[Start of section]

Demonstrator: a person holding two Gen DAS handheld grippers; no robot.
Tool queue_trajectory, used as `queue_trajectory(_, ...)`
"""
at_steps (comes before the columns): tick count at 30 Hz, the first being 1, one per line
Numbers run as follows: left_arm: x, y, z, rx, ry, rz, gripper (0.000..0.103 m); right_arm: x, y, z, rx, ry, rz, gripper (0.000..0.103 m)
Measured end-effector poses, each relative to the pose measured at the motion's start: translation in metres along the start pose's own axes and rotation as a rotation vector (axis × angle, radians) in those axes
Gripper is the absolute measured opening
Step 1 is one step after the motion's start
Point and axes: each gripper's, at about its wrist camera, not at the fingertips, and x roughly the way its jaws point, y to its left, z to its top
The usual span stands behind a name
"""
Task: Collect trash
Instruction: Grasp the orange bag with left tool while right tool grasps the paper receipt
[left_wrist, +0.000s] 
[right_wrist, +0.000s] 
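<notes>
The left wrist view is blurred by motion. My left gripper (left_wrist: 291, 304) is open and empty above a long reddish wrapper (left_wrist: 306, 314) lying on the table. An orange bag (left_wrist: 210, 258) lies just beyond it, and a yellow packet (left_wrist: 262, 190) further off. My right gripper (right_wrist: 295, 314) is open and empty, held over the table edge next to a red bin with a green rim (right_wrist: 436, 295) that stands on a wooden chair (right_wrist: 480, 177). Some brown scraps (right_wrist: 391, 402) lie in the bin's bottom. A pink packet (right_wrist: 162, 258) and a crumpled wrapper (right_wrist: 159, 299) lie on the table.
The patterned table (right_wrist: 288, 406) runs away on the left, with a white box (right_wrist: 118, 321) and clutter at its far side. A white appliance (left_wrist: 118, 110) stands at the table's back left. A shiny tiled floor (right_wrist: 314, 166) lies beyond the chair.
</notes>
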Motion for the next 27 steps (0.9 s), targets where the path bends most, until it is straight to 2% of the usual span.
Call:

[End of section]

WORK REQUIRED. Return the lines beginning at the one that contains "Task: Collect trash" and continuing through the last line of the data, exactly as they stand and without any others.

SOLUTION TO THE PROBLEM.
Task: Collect trash
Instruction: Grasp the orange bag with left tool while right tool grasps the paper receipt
[left_wrist, +0.000s] 
[right_wrist, +0.000s] 
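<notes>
The left wrist view is blurred by motion. My left gripper (left_wrist: 291, 304) is open and empty above a long reddish wrapper (left_wrist: 306, 314) lying on the table. An orange bag (left_wrist: 210, 258) lies just beyond it, and a yellow packet (left_wrist: 262, 190) further off. My right gripper (right_wrist: 295, 314) is open and empty, held over the table edge next to a red bin with a green rim (right_wrist: 436, 295) that stands on a wooden chair (right_wrist: 480, 177). Some brown scraps (right_wrist: 391, 402) lie in the bin's bottom. A pink packet (right_wrist: 162, 258) and a crumpled wrapper (right_wrist: 159, 299) lie on the table.
The patterned table (right_wrist: 288, 406) runs away on the left, with a white box (right_wrist: 118, 321) and clutter at its far side. A white appliance (left_wrist: 118, 110) stands at the table's back left. A shiny tiled floor (right_wrist: 314, 166) lies beyond the chair.
</notes>
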Motion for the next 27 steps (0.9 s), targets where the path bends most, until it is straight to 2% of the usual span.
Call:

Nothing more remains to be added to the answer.